Factor complexity of words generated by multidimensional continued fraction algorithms

## Factor complexity of words generated by multidimensional continued fraction algorithms

03 novembre 2022 | Catégories: sage | View Comments

I was asked by email how to compute with SageMath the factor complexity of words generated by multidimensional continued fraction algorithms. I'm copying my answer here so that I can more easily share it.

A) How to calculate the factor complexity of a word

To compute the complexity in factors, we need a finite word and not an infinite infinite word. In the example below, I take a prefix of the Fibonacci word and I compute the number of factors of size 100 and of size 0 to 19:

sage: w = words.FibonacciWord()
sage: w
word: 0100101001001010010100100101001001010010...
sage: prefix = w[:100000]
sage: prefix.number_of_factors(100)
101
sage: [prefix.number_of_factors(i) for i in range(20)]
[1, 2, 3, 4, 5, 6, 7, 8, 9, 10, 11, 12, 13, 14, 15, 16, 17, 18, 19, 20]


The documentation for the number_of_factors method contains more examples, etc.

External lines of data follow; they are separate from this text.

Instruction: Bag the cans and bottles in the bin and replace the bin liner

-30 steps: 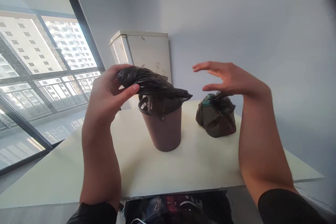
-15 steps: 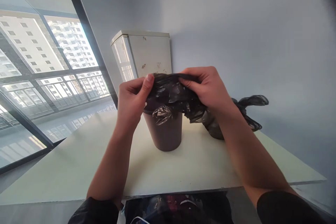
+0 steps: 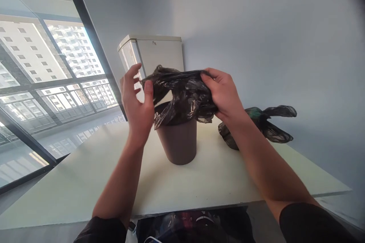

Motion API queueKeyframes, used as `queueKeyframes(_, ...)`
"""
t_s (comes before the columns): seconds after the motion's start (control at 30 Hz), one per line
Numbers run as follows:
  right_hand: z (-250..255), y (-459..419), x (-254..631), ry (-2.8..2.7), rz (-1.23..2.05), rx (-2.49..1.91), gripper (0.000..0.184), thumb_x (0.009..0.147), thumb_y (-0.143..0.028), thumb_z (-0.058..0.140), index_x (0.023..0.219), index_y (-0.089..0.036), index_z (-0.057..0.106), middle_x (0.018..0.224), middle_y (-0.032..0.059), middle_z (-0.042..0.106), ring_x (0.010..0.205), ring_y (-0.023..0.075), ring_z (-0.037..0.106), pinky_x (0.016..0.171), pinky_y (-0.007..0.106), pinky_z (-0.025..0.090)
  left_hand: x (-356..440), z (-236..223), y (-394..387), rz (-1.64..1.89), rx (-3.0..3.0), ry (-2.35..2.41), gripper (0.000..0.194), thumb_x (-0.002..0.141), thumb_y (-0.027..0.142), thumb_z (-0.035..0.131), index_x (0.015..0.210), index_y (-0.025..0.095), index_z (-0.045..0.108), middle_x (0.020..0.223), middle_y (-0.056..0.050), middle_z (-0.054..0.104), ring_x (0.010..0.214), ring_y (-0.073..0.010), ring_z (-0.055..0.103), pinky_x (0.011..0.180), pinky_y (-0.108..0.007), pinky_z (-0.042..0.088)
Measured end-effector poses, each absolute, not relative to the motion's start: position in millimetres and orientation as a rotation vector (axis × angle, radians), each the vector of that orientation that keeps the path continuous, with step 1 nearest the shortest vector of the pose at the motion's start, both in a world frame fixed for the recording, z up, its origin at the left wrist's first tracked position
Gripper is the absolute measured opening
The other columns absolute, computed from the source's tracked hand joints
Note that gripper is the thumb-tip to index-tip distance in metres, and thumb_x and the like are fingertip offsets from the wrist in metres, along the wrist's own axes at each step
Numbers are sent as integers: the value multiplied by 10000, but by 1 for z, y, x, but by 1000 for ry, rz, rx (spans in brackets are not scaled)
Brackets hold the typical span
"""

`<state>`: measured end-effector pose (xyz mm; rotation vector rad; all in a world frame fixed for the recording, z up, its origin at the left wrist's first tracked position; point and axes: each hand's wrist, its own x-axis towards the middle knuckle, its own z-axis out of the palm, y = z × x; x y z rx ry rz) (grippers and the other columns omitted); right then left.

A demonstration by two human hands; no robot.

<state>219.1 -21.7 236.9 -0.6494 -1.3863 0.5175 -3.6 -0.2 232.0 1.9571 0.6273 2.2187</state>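
bin point(image 3: 179, 142) mouth hidden by black bag point(image 3: 182, 93), tied bag point(image 3: 256, 123) partly behind right forearm

Both hands raised over a small brown round plastic waste bin point(image 3: 180, 142) standing upright near the middle of the pale worktop point(image 3: 85, 182). Left hand point(image 3: 137, 98): thumb pressed on one end of a crumpled black thin plastic bag point(image 3: 182, 93), fingers spread open behind it. Right hand point(image 3: 224, 95): fingers closed on the bag's other end. Bag stretched between the hands, its lower folds hanging to the bin's rim. A tied dark plastic bag bundle point(image 3: 258, 125) lies toward the worktop's right edge, apart from the bin. A white cabinet point(image 3: 159, 51) stands beyond the far edge.
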Motion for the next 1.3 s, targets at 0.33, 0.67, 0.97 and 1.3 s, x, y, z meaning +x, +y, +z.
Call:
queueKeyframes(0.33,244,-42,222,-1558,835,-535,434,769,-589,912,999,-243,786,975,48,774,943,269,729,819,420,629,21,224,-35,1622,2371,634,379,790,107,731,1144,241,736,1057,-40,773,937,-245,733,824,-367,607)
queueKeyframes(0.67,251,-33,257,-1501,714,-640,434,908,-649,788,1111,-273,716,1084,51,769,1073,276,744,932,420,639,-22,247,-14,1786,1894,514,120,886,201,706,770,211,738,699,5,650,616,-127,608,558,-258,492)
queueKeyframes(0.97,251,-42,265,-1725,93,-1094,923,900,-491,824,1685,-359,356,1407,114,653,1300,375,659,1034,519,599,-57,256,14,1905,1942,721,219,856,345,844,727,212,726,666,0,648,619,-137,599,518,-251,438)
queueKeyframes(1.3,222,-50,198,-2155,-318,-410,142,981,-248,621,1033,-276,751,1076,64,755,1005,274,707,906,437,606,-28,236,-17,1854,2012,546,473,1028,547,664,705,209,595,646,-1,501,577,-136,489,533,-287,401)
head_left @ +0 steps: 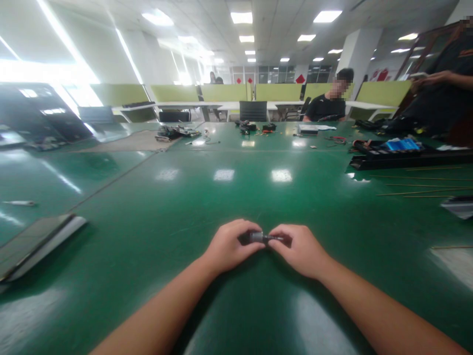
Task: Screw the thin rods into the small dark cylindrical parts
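Note:
Low over the green table (192, 197), both hands meet on a small grey-and-black cylindrical piece (256, 237). My left hand (229, 246) curls around its thicker grey body, thumb and fingers closed on it. On the other side, the fingertips of my right hand (301, 249) pinch the thinner dark end. The piece lies roughly level, left to right. Its outer ends are partly hidden by the fingers, and its exact kind is too small to make out.
A flat panel-like object (40, 241) lies at the left, with a white pen-like item (20, 203) beyond it. Thin rods (424, 185) and a black tray (410, 160) are on the right. Electronic parts (175, 132) lie farther back. One person (325, 106) sits opposite; another (443, 93) stands at right.

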A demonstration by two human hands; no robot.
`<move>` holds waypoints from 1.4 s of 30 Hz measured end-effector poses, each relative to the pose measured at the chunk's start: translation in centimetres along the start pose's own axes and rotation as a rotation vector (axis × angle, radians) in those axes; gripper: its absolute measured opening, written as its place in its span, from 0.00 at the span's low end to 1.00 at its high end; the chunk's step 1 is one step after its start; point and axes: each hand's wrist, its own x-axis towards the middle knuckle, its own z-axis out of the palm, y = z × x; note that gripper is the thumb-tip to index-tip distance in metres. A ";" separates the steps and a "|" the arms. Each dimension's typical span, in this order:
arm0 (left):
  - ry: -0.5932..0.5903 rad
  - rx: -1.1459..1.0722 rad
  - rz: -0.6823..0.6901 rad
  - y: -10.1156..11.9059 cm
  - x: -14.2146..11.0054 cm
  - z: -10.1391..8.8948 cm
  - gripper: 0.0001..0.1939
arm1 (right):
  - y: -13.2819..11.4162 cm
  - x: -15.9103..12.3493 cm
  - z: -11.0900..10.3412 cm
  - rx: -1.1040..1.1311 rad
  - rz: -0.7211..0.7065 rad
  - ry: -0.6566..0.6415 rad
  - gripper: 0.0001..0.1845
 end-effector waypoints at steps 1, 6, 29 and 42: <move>0.000 0.001 -0.002 0.0 0.0 0.0 0.12 | 0.0 0.0 0.0 -0.002 -0.003 -0.001 0.06; 0.021 0.008 0.005 0.0 0.0 0.1 0.12 | 0.2 0.1 0.0 -0.012 -0.021 0.007 0.05; 0.051 -0.013 0.038 0.1 -0.1 0.0 0.12 | 0.1 0.0 -0.1 -0.005 -0.025 0.028 0.04; 0.066 -0.021 0.030 0.1 -0.1 -0.1 0.12 | 0.2 0.1 -0.1 -0.016 -0.024 0.028 0.04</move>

B) How to construct an S-adic word in SageMath

The method words.s_adic in SageMath allows to construct an S-adic sequence from a directive sequence, a set of substitutions and a sequence of first letters.

For example, we may use Kolakoski word as a directive sequence:

sage: directive_sequence = words.KolakoskiWord()
sage: directive_sequence
word: 1221121221221121122121121221121121221221...


Then, I define the Thue-Morse and Fibonacci substitutions:

sage: tm = WordMorphism('a->ab,b->ba')
sage: fib = WordMorphism('a->ab,b->a')
sage: tm
WordMorphism: a->ab, b->ba
sage: fib
WordMorphism: a->ab, b->a


Then, to define an S-adic sequence, I also need to define the sequence of first letters. Here, it is always the constant sequence a,a,a,a,...:

sage: from itertools import repeat
sage: letters = repeat('a')


I associate the letter 1 in the Kolakoski sequence to the Thue-Morse morphism and 2 to the Fibonacci morphism, this allows to construct an S-adic sequence:

sage: w = words.s_adic(directive_sequence, letters, {1:tm, 2:fib})
sage: w
word: abbaababbaabbaabbaababbaabbaababbaababba...


Then, as above, I can take a prefix and compute its factor complexity:

sage: prefix = w[:100000]
sage: [prefix.number_of_factors(i) for i in range(20)]
[1, 2, 4, 6, 7, 8, 9, 10, 12, 14, 16, 18, 20, 22, 24, 26, 28, 30, 34, 38]


C) Creating an S-adic sequence from Brun algorithm

With the package slabbe, you can construct an S-adic sequence from some of the known Multidimensional Continued Fraction Algorithm.

One can install it by running sage -pip install slabbe in a terminal where sage command exists. Sometimes this does not work.

Then, one may do:

sage: from slabbe.mult_cont_frac import Brun
sage: algo = Brun()
sage: algo
Brun 3-dimensional continued fraction algorithm
sage: D = algo.substitutions()
sage: D
{312: WordMorphism: 1->12, 2->2, 3->3,
321: WordMorphism: 1->1, 2->21, 3->3,
213: WordMorphism: 1->13, 2->2, 3->3,
231: WordMorphism: 1->1, 2->2, 3->31,
123: WordMorphism: 1->1, 2->23, 3->3,
132: WordMorphism: 1->1, 2->2, 3->32}

sage: directive_sequence = algo.coding_iterator((1,e,pi))
sage: [next(directive_sequence) for _ in range(10)]
[123, 312, 312, 321, 132, 123, 312, 231, 231, 213]


Construction of the s-adic word from the substitutions and the directive sequence:

sage: from itertools import repeat
sage: D = algo.substitutions()
sage: directive_sequence = algo.coding_iterator((1,e,pi))
word: 1232323123233231232332312323123232312323...


Shortcut:

sage: algo.s_adic_word((1,e,pi))
word: 1232323123233231232332312323123232312323...


There are some more examples in the documentation.

This code was used in the creation of the 3-dimensional Continued Fraction Algorithms Cheat Sheets 7 years ago during my postdoc at Université de Liège, Belgium.